As luck would have it the company I was working for got sold to another bigger company, something that happens all too often in industry. The beauty of this coincidence is that the new company was not interested in the mouse genotyping part of the business so I was able to move on to another company and pursue my new business on the side.
Fast forward through a couple of other jobs at two different companies to find me leaving my last job working for someone else to focusing entirely on growing my own company: Mouse Genotype . It took me almost 4 years, from the day I started my company, nursing it into existence while working full time for someone else, to the day I started making more money on my own than I was getting paid to work for someone else. At that point it became clear to me what to do. I quit my job to do what I really wanted to do: run my company full time.
Ivan is in the process of building a brand new laboratory in Escondido, California for his company Mouse Genotype.
Lesson #7: Chance favors the prepared mind (Louis Pasteur).

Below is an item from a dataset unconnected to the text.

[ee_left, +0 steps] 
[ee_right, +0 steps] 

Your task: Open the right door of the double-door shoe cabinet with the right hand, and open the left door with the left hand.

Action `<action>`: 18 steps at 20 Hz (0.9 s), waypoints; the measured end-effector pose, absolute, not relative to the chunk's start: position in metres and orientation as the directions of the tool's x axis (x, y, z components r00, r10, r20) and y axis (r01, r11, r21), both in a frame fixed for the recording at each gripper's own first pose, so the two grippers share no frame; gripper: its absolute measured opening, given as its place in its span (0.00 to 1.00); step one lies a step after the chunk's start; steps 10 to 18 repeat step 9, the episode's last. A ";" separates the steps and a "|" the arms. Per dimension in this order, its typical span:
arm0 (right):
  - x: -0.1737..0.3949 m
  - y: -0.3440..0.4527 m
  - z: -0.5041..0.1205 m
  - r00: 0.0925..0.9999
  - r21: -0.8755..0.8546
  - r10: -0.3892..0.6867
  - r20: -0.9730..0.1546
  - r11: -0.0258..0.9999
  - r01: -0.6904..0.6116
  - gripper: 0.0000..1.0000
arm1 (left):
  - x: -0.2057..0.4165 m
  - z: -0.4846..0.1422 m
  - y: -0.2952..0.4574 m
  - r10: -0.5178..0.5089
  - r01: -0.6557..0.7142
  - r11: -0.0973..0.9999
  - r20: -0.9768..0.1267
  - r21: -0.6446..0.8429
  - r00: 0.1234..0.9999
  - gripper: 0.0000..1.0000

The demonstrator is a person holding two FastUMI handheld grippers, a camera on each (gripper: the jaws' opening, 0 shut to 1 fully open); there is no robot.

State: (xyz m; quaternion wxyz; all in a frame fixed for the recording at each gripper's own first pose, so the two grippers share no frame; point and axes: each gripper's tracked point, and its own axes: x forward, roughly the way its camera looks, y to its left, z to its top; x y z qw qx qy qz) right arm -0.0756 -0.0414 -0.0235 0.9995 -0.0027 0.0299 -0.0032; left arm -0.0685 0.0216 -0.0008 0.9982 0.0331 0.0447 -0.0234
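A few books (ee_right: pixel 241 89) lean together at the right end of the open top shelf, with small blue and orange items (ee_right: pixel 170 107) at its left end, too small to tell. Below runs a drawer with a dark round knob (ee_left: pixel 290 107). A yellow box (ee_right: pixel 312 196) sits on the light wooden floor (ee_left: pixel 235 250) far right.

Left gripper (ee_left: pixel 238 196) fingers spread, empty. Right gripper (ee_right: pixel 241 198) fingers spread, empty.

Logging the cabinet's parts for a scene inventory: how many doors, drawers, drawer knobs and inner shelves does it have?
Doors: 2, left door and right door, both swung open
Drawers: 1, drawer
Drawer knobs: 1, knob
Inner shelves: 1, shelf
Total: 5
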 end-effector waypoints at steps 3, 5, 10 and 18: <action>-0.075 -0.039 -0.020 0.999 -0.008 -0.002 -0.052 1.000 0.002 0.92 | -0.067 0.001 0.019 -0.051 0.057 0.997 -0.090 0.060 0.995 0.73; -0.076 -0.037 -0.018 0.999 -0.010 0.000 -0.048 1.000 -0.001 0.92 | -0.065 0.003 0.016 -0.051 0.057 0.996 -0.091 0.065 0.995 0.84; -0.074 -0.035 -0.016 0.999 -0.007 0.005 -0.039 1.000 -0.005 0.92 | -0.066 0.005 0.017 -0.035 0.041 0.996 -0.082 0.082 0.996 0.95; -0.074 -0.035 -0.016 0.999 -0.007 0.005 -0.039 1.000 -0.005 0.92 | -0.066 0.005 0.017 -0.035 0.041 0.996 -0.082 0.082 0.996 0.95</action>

Today you will find me in the process of building my largest laboratory yet, interviewing job candidates to work at my company, and having to ask prospective clients to wait a little until we are able to build up our capacity to catch up with demand. And through it all I look back and have to pinch myself to make sure that I am not dreaming. If there is a secret to my success it is this: I poured myself into everything I did, took ownership of my work and delivered nothing but my best, and when the chance came along, even when everybody that I trusted told me I was making a mistake, I jumped at the opportunity and never looked back.
Ivan’s takeaway message
If you asked me if a PhD is worth getting my answer will always be yes. The reason why I say this is because a PhD gives you the opportunity few other things do: to tackle a question in as many ways as you can learn. The value in this could be your mastery of the topic in question on your way to an academic position, or it could be something as trivial as genotyping your mice in preparation for that next big experiment. Sometimes it is the most trivial thing that makes all the difference.